La cultura de la cancelación




Cuando me habló de esto, se me vino a la cabeza uno de los fenómenos que más han crecido en los últimos años: la llamada “cultura de la cancelación”. Cancelar a alguien es aislarlo, es rechazarlo públicamente, apartarlo y hacerlo además masivamente. Al cancelado se le castiga con el peso y enormidad de la escala digital. Por supuesto, esto puede generar en la víctima estrés y ansiedad, depresión y aislamiento. Y, sobre todo, producir un temor colectivo de ser víctima de ese mecanismo de anulación en algún momento.

Esto puede tener secuelas a largo plazo si le añadimos que nuestro cerebro sigue madurando casi hasta los 25 años, así que estos estímulos y miedos o ansiedades tienen un gran impacto en los más jóvenes, pues están actuando en cabezas inmaduras que no tienen todavía ni el discernimiento ni las herramientas para lidiar con un sentimiento como es la exclusión.

De hecho, para FeldmanHall lo que se está formando en el cerebro con la conexión sin freno es un estado permanente de shots de placer cargados de adrenalina y excitación, que compara con lo que la cocaína u otra droga producirían: una inyección de energía que te sube al infinito, para hacerte caer luego al infierno. “Se siente bien, y especialmente bien, si no hay nada más que pueda contrarrestar el estímulo, que es como opera la corteza prefrontal del cerebro. Este estímulo está siendo impulsado por los likes de las redes sociales o las emociones que te producen un hit de tres segundos en Instagram o TikTok … Pero esto no te ayuda a fomentar relaciones de largo plazo, más duraderas y más sólidas y que toman tiempo, en donde simplemente te sientas frente a alguien y tienes que escucharlo...”.

El experimento de estar online 24/7, sin duda, nos llevó a todos a extrañar el contacto humano.
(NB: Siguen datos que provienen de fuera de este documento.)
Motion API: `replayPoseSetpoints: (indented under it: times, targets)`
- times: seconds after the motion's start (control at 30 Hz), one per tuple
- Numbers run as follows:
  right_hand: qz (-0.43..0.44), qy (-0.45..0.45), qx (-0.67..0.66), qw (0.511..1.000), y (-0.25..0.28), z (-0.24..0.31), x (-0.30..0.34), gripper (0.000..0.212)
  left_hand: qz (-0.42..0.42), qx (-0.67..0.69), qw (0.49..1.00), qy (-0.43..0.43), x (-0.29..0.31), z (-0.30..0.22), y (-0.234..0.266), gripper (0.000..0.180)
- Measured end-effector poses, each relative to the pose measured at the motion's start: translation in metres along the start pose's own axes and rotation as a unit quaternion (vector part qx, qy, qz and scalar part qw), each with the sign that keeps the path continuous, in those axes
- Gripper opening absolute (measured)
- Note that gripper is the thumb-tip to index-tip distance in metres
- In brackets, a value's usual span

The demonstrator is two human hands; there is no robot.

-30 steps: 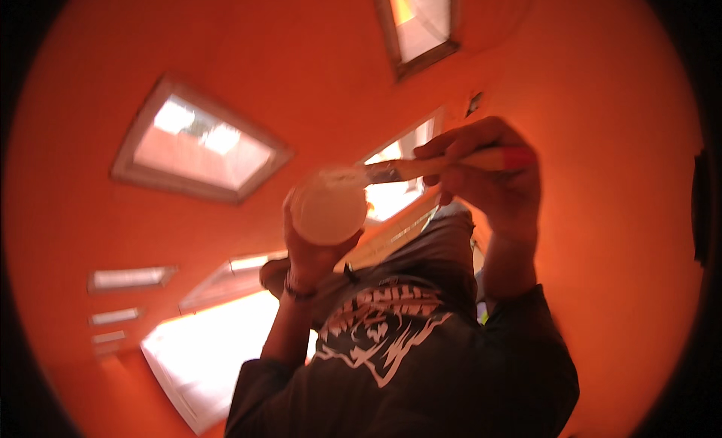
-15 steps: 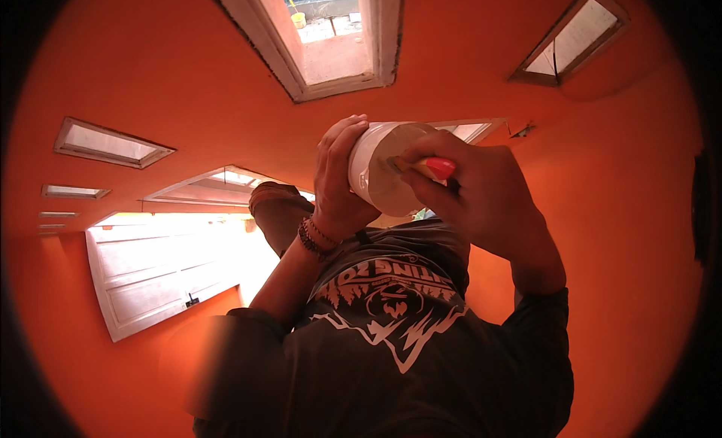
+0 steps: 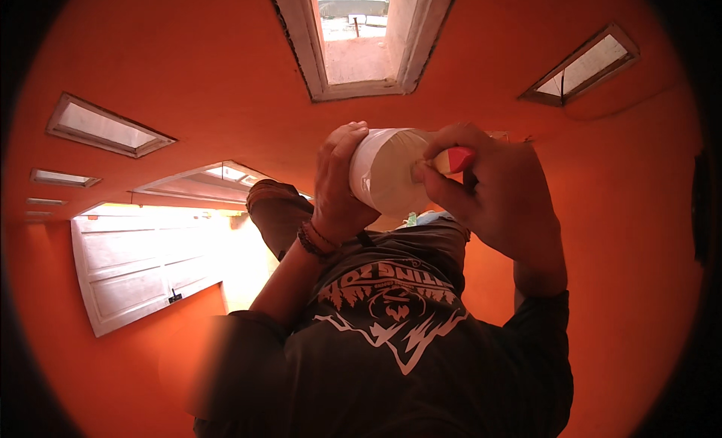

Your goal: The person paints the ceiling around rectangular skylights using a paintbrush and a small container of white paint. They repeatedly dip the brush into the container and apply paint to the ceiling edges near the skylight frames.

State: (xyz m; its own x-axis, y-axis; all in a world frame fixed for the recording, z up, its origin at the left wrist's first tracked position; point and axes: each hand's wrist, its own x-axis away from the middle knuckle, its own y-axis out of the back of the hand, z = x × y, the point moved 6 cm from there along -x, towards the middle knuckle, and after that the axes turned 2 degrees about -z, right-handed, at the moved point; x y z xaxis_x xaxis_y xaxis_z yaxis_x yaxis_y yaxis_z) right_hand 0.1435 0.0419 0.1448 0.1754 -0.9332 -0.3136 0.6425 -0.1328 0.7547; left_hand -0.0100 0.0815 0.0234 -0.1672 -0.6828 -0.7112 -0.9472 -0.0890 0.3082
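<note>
My left hand (image 3: 340, 174) is wrapped round the side of a white cylindrical container (image 3: 385, 163), its fingers over the far edge and thumb underneath. The container is tilted, with its pale round end facing right. My right hand (image 3: 500, 190) pinches what looks like a paintbrush (image 3: 453, 160), with a pale handle and a red tip. The brush's other end is close to the round face; my fingers partly hide it, and I cannot tell whether it touches. Dark bracelets circle my left wrist.
Orange-red walls surround me. A white-framed window (image 3: 365, 88) is ahead, with smaller framed openings at the left (image 3: 113, 129) and right (image 3: 583, 68). A white panelled door (image 3: 124, 272) stands at the lower left beside bright light. A small green-and-white item (image 3: 411, 220) shows below the container.
My right hand has moved slightly right and drawn the brush away from the middle of the round face. The container has turned a little in my left hand. The view has shifted slightly.
</note>
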Motion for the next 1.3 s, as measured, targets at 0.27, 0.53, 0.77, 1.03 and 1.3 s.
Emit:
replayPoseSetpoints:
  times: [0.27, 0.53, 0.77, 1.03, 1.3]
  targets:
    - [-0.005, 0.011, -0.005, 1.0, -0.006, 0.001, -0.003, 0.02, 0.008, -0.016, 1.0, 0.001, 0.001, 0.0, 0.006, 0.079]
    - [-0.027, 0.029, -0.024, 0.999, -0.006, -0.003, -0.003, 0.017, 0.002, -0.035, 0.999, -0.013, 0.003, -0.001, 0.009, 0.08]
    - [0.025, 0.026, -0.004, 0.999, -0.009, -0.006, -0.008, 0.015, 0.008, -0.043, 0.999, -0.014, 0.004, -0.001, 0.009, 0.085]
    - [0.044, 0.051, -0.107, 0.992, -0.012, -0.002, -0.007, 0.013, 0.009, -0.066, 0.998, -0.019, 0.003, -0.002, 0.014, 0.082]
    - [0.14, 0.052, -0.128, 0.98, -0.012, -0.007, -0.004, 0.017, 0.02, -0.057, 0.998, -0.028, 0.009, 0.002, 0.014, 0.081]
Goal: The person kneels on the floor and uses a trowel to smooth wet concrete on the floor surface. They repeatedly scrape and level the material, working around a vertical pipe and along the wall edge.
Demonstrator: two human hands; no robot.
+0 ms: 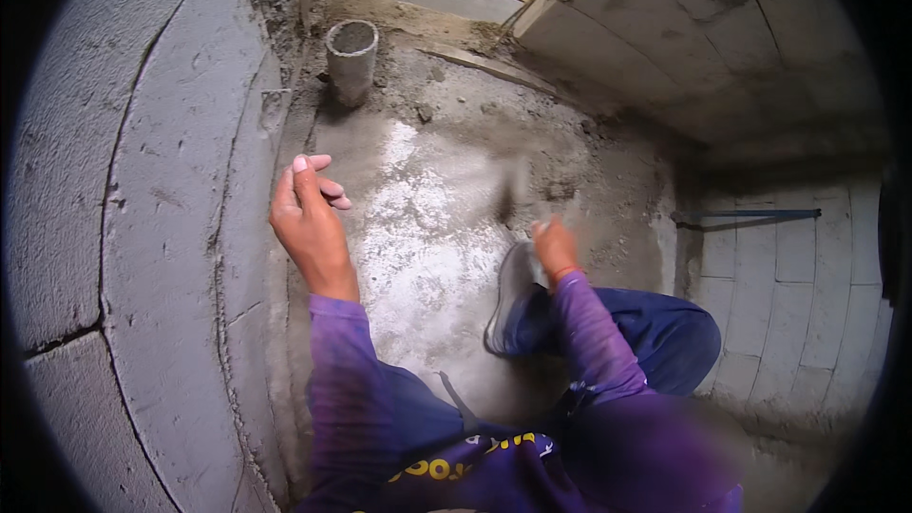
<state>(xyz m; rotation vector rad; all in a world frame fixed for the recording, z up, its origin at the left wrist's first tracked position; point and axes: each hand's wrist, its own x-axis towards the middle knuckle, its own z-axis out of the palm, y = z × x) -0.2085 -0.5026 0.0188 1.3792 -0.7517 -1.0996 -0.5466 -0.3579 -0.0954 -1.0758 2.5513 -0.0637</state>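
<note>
My left hand [313,228] is raised above the floor beside the block wall, its fingers loosely bent and apart, with nothing seen in it. Near my shoe, my right hand [555,249] is closed and smeared by motion. It grips a tool [513,192] whose dark head is too blurred to name and reaches up and left of the fist, over the floor. Below lies the dusty concrete floor [418,256], with a pale whitish patch running down its middle. Loose dirt and crumbs [579,171] lie to the right of the tool.
A round grey pipe [352,66] stands up from the floor at the far left. Block walls rise at the left [171,190] and right [798,294]. A dark bar [750,215] sticks out at the right. My grey shoe [514,299] is planted beside my right hand.
</note>
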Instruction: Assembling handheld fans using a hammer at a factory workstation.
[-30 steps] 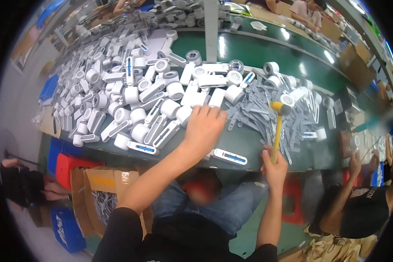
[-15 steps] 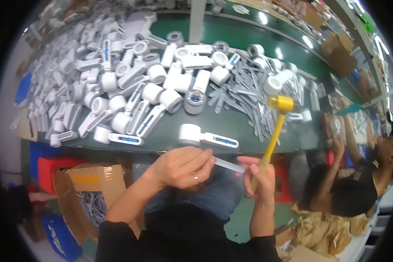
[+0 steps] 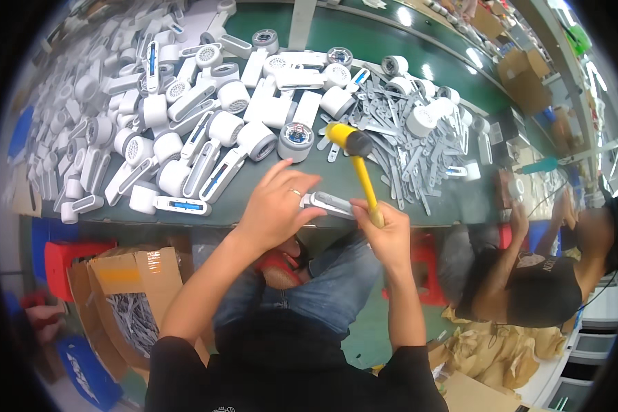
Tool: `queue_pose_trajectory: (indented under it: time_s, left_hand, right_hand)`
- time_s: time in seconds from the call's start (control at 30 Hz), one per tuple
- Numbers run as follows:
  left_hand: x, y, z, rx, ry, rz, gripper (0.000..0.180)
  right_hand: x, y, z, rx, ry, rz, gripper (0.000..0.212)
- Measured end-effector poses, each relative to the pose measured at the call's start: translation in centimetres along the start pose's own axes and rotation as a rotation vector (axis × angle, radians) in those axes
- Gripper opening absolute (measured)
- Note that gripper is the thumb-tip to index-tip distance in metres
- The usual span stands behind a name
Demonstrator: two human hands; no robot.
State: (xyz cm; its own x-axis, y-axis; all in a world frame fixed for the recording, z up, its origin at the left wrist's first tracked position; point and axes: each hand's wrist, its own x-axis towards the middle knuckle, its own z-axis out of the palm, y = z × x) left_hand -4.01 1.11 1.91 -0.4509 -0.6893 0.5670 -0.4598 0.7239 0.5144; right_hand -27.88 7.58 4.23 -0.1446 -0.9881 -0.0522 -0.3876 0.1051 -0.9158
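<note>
Your left hand [image 3: 276, 206] is curled over the near end of a white handle-shaped part [image 3: 331, 203] right at the front edge of the green table [image 3: 419, 199], fingers pressed down on it, so most of that end is hidden under your palm and only the far end sticks out toward your other hand. Your right hand [image 3: 386, 230] is wrapped tight around the bottom of the yellow mallet [image 3: 356, 161], whose black-faced head hangs tilted over the table just beyond the part; the grip end of the handle disappears inside your fist. Behind that there's a big heap of white round-headed housings [image 3: 178, 130] on the left and a tangle of flat grey strips [image 3: 398, 151] on the right, too jumbled to pick apart. A cardboard box [image 3: 127, 288] sits below the table on your left, partly cut off by your arm. To your right a person in a dark shirt [image 3: 539, 295] is blurred, hands hard to read.
</note>
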Motion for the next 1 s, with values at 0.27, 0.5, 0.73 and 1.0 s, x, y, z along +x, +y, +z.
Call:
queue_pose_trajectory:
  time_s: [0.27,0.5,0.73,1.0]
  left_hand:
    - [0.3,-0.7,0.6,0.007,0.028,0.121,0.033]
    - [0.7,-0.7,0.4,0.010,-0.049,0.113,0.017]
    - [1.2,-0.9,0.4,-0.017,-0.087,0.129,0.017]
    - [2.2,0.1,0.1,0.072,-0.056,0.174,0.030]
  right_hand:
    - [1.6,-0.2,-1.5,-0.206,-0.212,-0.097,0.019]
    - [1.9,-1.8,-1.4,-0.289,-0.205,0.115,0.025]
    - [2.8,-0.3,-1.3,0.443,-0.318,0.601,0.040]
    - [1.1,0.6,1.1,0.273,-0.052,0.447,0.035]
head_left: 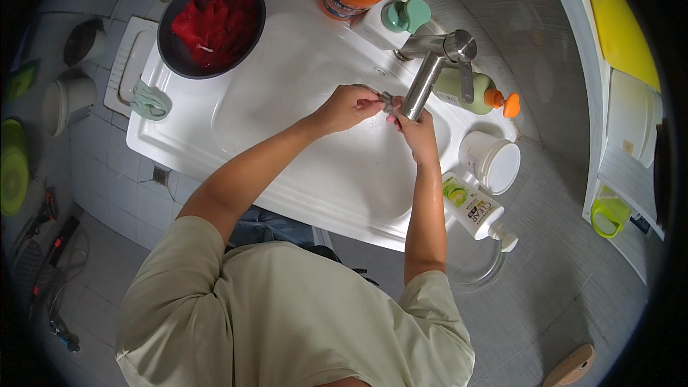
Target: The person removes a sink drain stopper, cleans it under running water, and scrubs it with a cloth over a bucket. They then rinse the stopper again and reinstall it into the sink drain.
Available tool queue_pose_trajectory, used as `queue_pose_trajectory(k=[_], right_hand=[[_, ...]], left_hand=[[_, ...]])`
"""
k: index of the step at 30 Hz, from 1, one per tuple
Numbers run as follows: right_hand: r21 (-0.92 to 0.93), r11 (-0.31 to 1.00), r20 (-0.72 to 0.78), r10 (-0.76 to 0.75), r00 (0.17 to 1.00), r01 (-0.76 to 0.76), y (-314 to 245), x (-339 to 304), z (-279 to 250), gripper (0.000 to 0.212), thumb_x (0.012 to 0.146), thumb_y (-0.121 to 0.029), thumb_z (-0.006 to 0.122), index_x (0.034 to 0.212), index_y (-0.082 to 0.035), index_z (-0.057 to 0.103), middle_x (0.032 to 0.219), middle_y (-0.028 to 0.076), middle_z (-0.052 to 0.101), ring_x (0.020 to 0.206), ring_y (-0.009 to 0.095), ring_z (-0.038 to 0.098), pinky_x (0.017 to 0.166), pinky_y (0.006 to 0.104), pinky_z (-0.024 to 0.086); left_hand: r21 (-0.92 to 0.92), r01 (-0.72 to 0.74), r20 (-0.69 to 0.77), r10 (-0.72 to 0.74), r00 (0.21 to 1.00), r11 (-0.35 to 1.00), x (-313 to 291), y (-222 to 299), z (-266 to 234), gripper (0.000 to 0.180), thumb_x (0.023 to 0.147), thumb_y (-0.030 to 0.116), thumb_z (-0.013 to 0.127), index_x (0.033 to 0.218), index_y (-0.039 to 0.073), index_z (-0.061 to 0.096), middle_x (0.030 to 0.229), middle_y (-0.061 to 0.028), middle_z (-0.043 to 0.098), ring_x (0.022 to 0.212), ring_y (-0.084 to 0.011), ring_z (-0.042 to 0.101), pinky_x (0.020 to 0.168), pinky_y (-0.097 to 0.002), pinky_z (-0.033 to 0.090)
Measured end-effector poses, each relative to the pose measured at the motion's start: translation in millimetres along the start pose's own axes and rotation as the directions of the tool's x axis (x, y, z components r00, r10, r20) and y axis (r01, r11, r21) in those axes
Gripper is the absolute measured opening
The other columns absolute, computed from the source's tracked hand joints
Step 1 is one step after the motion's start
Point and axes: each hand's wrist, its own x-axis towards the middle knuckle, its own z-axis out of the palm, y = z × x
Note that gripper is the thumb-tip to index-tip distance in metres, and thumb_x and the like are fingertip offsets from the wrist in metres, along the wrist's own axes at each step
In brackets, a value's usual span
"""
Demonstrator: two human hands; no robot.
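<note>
Over the glossy white sink basin (322,186), my bare left hand (347,108) and bare right hand (417,133) are pinching a small, crumpled, grey, soft-looking scrap (388,100). It is lying at three o'clock from my left, between ten and eleven from my right, touching both; the silver metal tap (428,77) is standing at two o'clock. Its long axis is staying unclear.

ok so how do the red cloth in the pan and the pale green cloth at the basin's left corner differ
Colour: the red cloth is deep red, the pale green cloth a soft, light green.
Size: the red cloth makes a much bigger heap; the pale green cloth is a small bunch.
Place: the red cloth sits inside the dark pan, the pale green cloth at the white basin's edge.
Both are crumpled.
</note>
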Motion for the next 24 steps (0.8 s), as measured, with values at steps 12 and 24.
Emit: queue_pose_trajectory(k=[12,24], right_hand=[[-0.798,0.522,0.015,-0.481,0.877,0.300,136.6,39.7,37.4,0.018,0.080,-0.006,0.054,0.097,0.000,0.055,0.081,0.022,0.059,0.075,0.040,0.058,0.067,0.0454,0.048],[-0.721,0.631,-0.018,-0.430,0.903,0.287,117.6,45.3,53.9,0.022,0.079,-0.007,0.056,0.101,-0.005,0.058,0.096,0.019,0.059,0.080,0.036,0.058,0.069,0.0446,0.048]], left_hand=[[0.064,0.398,-0.412,-0.339,0.846,0.915,-38.9,-32.5,-51.6,0.024,0.089,0.021,0.053,0.102,0.001,0.056,0.093,-0.0082,0.062,0.081,-0.0152,0.062,0.073,-0.0265,0.048],[0.156,0.406,-0.450,-0.301,0.841,0.900,-58.8,-30.8,-76.0,0.017,0.090,0.015,0.050,0.097,0.002,0.056,0.090,-0.0050,0.061,0.079,-0.0138,0.060,0.073,-0.0259,0.046]])
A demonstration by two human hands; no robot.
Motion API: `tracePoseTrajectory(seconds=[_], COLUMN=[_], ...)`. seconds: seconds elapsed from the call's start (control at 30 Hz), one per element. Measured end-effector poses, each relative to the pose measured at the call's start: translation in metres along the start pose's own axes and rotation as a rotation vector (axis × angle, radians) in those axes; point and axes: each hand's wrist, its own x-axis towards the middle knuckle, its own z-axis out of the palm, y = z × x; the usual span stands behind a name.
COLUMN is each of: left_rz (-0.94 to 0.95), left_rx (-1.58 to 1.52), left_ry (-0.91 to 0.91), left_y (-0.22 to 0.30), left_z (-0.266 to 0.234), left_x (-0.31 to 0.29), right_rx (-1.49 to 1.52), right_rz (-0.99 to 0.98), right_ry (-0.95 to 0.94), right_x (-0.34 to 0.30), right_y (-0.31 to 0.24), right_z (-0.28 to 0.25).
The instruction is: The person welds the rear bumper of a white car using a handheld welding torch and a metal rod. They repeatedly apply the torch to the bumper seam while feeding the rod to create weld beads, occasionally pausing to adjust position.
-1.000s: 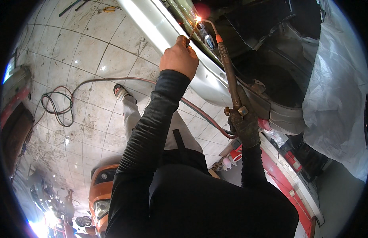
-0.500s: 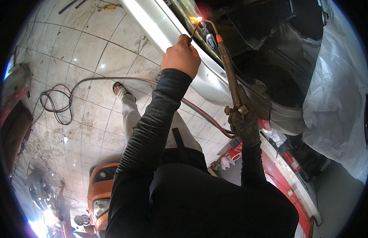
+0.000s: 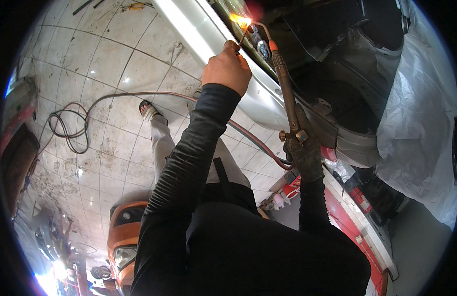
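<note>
Head view: my bare left grip pinches a thin rod, which lies just beyond it, long axis running far and slightly right to the flame. My gloved right grip is wrapped around the torch, whose long axis runs far and slightly left, its neck bending left at the flame. The left grip is the nearer one to that flame, which burns just right of the pale body panel; a hose crosses the tiled floor on the left
</note>
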Motion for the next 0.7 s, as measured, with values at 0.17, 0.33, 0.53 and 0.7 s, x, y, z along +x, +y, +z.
tracePoseTrajectory(seconds=[0.17,0.33,0.53,0.7], left_rz=[-0.012,0.012,0.024,0.029], left_rx=[0.001,0.007,0.001,0.003], left_ry=[0.009,-0.022,-0.008,-0.003], left_y=[-0.0002,-0.0003,-0.0005,-0.0024], left_z=[-0.0036,-0.0009,-0.0008,-0.0004], left_x=[-0.0006,0.0008,0.0002,0.0011], right_rx=[-0.012,-0.004,-0.01,-0.012], right_rz=[-0.008,0.007,0.011,0.011], right_ry=[-0.018,-0.004,-0.008,-0.012], right_x=[0.001,-0.0004,-0.0011,-0.0006], right_y=[-0.0034,0.0002,-0.0002,-0.0011], right_z=[-0.0006,0.0001,-0.0002,-0.0001])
Y si a nosotros, los más grandes, nos fue difícil la falta de contacto, para los más jóvenes resultó aún más difícil. Porque si bien esta es una generación conectada, nativa digital y con una relación con las pantallas completamente distinta a la nuestra y que podríamos definir de simbiótica, el severo aislamiento social los privó de algo que nosotros ya teníamos asimilado e incorporado que es el valor de la cercanía y el contacto para establecer relaciones. Y si para las generaciones mayores los temas relacionados con la salud y las finanzas fueron los que más estrés nos produjeron en la cotidianidad, para los más jóvenes son el aislamiento social y la soledad que, acelerados por la pandemia e intensificados por la vida a través de las pantallas, los están convirtiendo en otros.